Et bien c’est à eux que je poserai des questions, celles que je ne pose pas parce que c’est trop difficile d’avoir des réponses.
L’enfant mesure de ses bras le tronc d’un chêne, puis d’un autre et les referme sur un pin bien droit qui porte la croix rouge de ceux qui vont tomber pour abonder les tas de grumes en bord de route. En fin de promenade, enivrée, heureuse, elle a la peau griffée de toutes ces embrassades, et dans les narines les multiples parfums des bois.
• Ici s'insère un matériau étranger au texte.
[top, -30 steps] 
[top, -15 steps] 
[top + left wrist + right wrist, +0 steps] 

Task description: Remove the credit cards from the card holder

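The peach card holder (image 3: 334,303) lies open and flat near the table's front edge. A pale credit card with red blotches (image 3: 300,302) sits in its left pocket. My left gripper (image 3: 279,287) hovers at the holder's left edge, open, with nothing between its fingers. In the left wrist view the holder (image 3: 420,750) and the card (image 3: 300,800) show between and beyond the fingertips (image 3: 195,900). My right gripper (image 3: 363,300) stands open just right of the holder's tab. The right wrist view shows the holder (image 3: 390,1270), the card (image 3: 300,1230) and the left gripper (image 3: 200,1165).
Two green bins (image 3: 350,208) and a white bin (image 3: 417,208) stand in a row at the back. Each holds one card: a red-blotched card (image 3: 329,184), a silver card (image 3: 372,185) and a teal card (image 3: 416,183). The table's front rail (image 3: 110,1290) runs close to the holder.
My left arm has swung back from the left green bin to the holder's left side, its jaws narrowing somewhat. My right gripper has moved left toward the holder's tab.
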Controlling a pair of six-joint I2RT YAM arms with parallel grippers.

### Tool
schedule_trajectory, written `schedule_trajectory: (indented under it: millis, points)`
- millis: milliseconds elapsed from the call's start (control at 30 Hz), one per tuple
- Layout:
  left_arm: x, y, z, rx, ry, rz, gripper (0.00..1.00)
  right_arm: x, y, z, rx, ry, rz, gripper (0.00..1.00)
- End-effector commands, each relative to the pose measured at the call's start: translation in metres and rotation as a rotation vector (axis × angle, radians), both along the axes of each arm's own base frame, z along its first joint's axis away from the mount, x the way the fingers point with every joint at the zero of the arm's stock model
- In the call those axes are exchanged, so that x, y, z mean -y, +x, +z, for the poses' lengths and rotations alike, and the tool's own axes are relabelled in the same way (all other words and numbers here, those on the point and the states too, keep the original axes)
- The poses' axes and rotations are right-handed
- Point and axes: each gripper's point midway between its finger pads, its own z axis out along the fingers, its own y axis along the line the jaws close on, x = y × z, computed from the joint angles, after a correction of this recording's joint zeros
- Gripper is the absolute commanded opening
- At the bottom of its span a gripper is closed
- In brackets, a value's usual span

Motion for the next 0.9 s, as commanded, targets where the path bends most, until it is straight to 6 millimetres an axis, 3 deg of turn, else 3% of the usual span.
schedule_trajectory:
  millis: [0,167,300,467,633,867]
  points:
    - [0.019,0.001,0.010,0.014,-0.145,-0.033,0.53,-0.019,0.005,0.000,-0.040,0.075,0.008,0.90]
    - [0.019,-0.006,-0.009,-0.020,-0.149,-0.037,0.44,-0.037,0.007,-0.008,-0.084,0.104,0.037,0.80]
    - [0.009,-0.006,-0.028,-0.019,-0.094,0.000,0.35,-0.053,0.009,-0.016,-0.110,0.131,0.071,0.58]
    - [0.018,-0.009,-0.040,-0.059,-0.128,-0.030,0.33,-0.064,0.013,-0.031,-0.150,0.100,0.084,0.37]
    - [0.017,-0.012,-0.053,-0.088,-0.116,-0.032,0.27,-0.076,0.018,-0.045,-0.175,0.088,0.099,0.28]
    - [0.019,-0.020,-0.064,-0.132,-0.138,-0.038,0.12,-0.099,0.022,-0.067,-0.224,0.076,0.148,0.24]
Pourtant, quand vient le soir, dans l’angoisse du sommeil qui recule, dans la terreur des pas qui s’approchent, pour la prendre, ou les prendre, eux, car elle entend ainsi les battements du sang à son oreille écrasée sur l’oreiller et la terreur monte chaque soir, inexorable, « ils » viennent, pour la prendre, ou les prendre, eux, pourtant quand vient le soir, il lui reste toutes les questions que l’on ne peut poser, qui demeurent sans réponses.
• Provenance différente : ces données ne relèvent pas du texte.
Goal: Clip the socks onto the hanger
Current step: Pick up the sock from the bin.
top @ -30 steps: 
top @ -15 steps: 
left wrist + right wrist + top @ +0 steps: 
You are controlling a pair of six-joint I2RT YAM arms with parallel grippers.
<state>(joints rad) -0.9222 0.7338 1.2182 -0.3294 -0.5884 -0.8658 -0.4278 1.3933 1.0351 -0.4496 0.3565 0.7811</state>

Elle est toute entière ces questions, elle n’en a pas les mots, c’est de l’indicible qui envahit la gorge, les yeux ouverts dans le noir avec ces grandes lumières qui passent, fulgurantes, aveuglantes, et qui habitent ensuite les cauchemars. Elle dit qu’elle ne sait pas dormir. On lui dit de prier. Elle essaie sans en être apaisée. Dieu est partout, mais trop loin. Elle se raconte des histoires, encore d’autres histoires, dans cette solitude de la peur nocturne, pour exorciser ce qui de l’intérieur la ronge de ne pas savoir, de ne pas savoir ce qu’elle voudrait savoir, ni à qui demander, d’être dans ce brouillard où apparaissent et s’estompent des visages inconnus qu’il lui semble connaître, de ne pas savoir non plus comment elle grandit avec un extérieur normal autour de ce drôle de vide, de ce pas de date, ce pas de lieu, ce pas de voix de ceux dont on ne parle pas, qui sont morts, et dont elle vient.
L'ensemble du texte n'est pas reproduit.